Obama will not announce his plans to regulate the emissions of existing power plants until his Tuesday afternoon speech at Georgetown University. But that hasn’t delayed industry groups from threatening to litigate whatever new rules the Environmental Protection Agency issues, albeit several years from now.
Everyone, from regulators and environmentalists to industry observers, expected as much. “There is no end to the legal creativity of the regulated industry,” said Lisa Heinzerling, a professor of environmental law at the Georgetown University Law Center. David Hawkins, director of climate programs at the Natural Resources Defense Council, agreed. “Virtually every rule that the EPA adopts under the Clean Air Act,” which the Obama administration will use to regulate power plants, “is litigated. So the fact that it’s litigated doesn’t say a thing about the strength of polluters’ legal arguments,” he said.
And yet, as Simon Lazarus and Doug Kendall have pointed out for Grist, any challenge to new regulations would wind up before the U.S. Court of Appeals for the D.C. Circuit, where conservative appointees hold a majority. And the threat of a court decision against them has already cowed the EPA into delaying its rules for new power plants earlier this year. Here are four legal arguments industry groups might deploy against regulations on existing power plants.
The EPA is using the wrong tools to regulate existing power plants.
The EPA, in writing its new rules, will be working off of a provision of the Clean Air Act that is broadly written and little-used. On the upside, this gives the Obama administration the chance to try out novel forms of regulation—the EPA could propose that a state which didn't want to meet new emission standards by retrofitting its power plants could tackle other sources of greenhouse gases instead. "It's discretion at its height," said Heinzerling.
But on the other hand, she added, "If you're working on a pretty clean canvas, people can say there's no sign about what's acceptable." And so, Hawkins said, "We expect the industry to argue that EPA only has authority to set standards based on hardware that could be applied to power plants—that it cannot rely on techniques like increasing clean electricity generation as a way of complying with the standard." Recently, Robert Wyman, an attorney for a group of power plant owners, made a related argument: That the EPA does not have the authority to differentiate between states. If a court agreed, that could preclude the option EPA is said to be exploring to develop different plans for each state to meet new emissions caps.
The EPA didn’t think through the costs of its new regulations.
The Clean Air Act requires the EPA to take cost and feasibility into account when writing new regulations like these, and make sure that the cost to the regulated industry is a reasonable one.
Of course, that leaves the door open for power plant owners to challenge the EPA's math. This line of argument has already persuaded the D.C. Circuit to kill the EPA's limits on sulfur dioxide and nitrogen oxide emitted by power plants, in 2011; the court found that that rule would be too costly for power plants to bear in the time the EPA was allowing. It's the same attack power groups have launched on an EPA rule regulating mercury emissions from coal plants. And the argument is so politically damaging that the threat of it is part of what caused the EPA to delay rules on new coal-fired power plants earlier this year—opting to consider rewriting them so they were not so stringent.

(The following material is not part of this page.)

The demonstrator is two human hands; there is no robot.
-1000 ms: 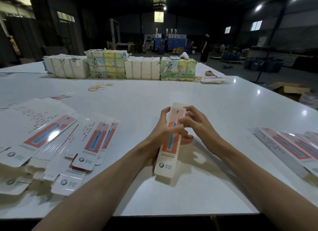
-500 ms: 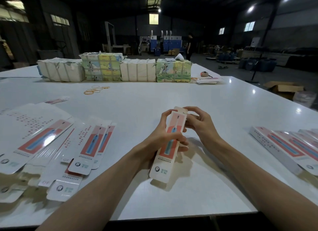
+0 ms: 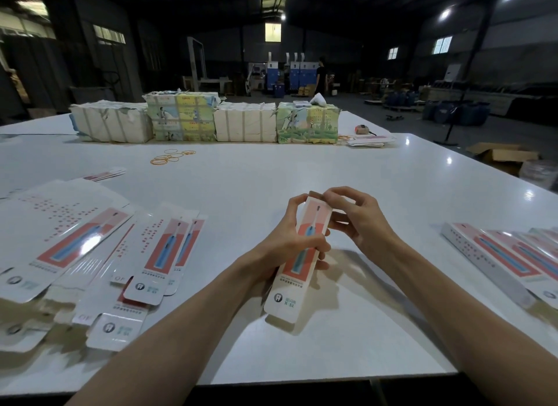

The EPA cannot regulate existing power plants any differently than it regulates new ones.
“This is a weird one,” said Heinzerling.
The Obama administration is currently in the process of writing rules to regulate new power plants. Under the Clean Air Act, that triggers an obligation for the EPA to also regulate existing plants. But the EPA missed its April deadline to finalize regulations on new power plants. It has gone back to the drawing board to determine whether to regulate coal-fired and natural gas plants differently, as the former produces about twice the emissions of the latter. Heinzerling has heard it argued that the EPA must regulate existing coal and gas plants differently if it decides to regulate new plants that way, and vice versa. Again, the broadness of the statute the EPA will rely on for existing plants makes that an open question.
Neither Heinzerling nor Hawkins could think of a legal challenge in the past that deployed an anti-regulatory argument like this one, making Hawkins skeptical that industry groups would use it. “There is a bit of jargon in the legal profession, the ‘red face test.’ It means if you can’t make an argument without your face turning red, the argument is probably too silly to make,” he said. “And this comes across as a very silly argument.” Then again, so did the argument that almost felled Obamacare.
There’s an “and” where there should be an “or.”
The rulemaking process is unwieldy enough, said Heinzerling, and environmental regulations are so behemoth, that someone is bound to challenge the final rule on a technicality. “Saying, ‘You didn’t provide this piece of evidence, you didn’t tie this aspect of the rule to the statutory language, you didn’t respond to this comment’—those are the bread and butter of administrative lawyers,” she said.
She pointed out that just this Monday, the Supreme Court agreed to review the Cross-State Air Pollution Rule the EPA issued in 2011. Challengers are saying that the rule, which regulates coal-fired power plants by capping the amount of emissions that cross state lines, did not prove that the coal-fired plants in question made a “significant contribution” to cross-state pollution, which is the baseline standard for regulation. “You can’t predict what they will be with any precision in advance," she said. "You just know they’re coming.